### Task description
Without any images, write the listing below out word for word.
◆ ◆ ◆ ◆ ◆ ◆ ◆
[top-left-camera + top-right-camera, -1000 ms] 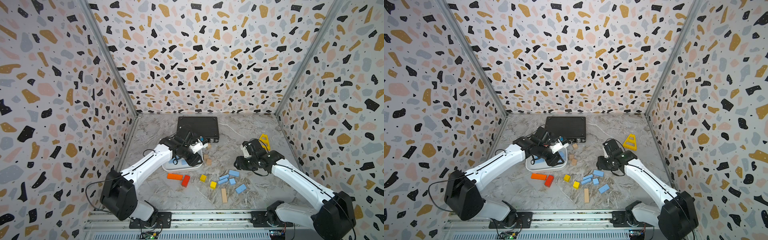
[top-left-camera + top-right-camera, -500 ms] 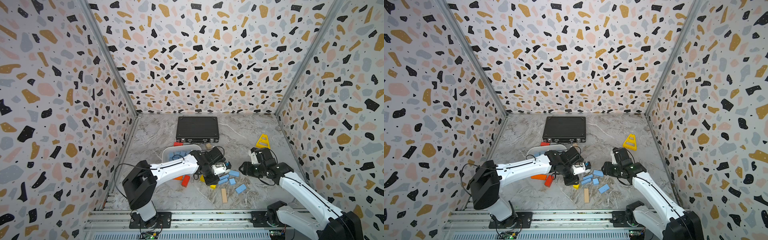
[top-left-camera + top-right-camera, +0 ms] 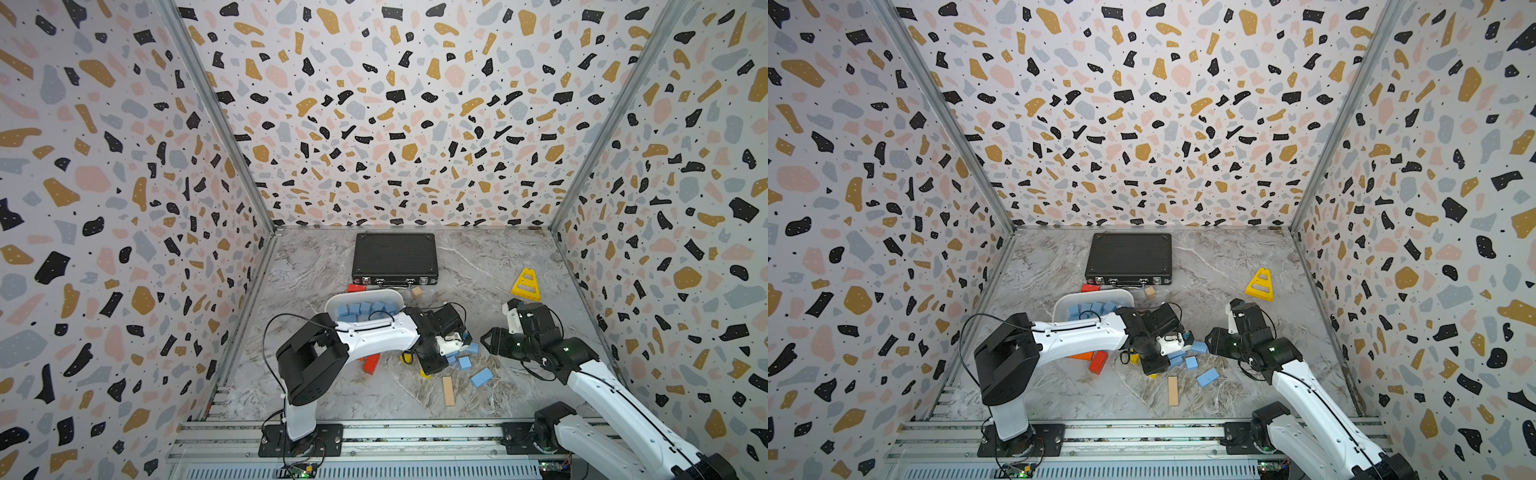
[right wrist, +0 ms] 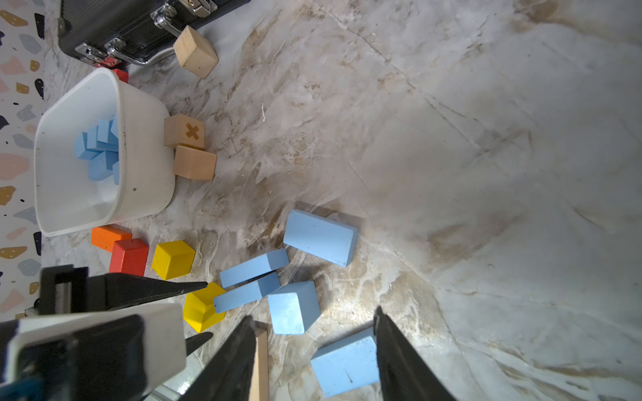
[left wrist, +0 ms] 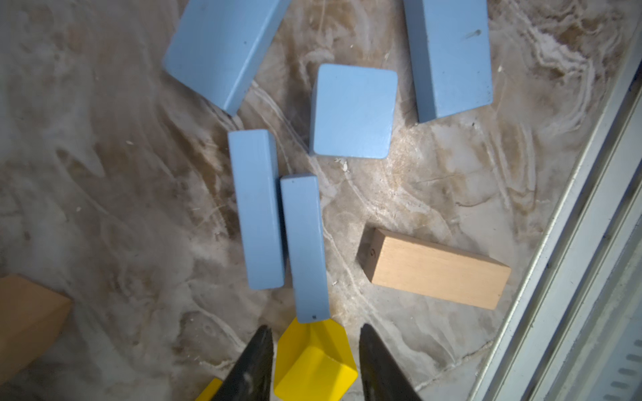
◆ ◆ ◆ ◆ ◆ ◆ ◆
### Written answer
[top-left-camera + top-right-camera, -1000 ms] 
[top-left-camera + top-right-camera, -500 ms] 
[top-left-camera + top-right-camera, +0 ms] 
[right wrist, +0 ms] 
[left wrist, +0 ms] 

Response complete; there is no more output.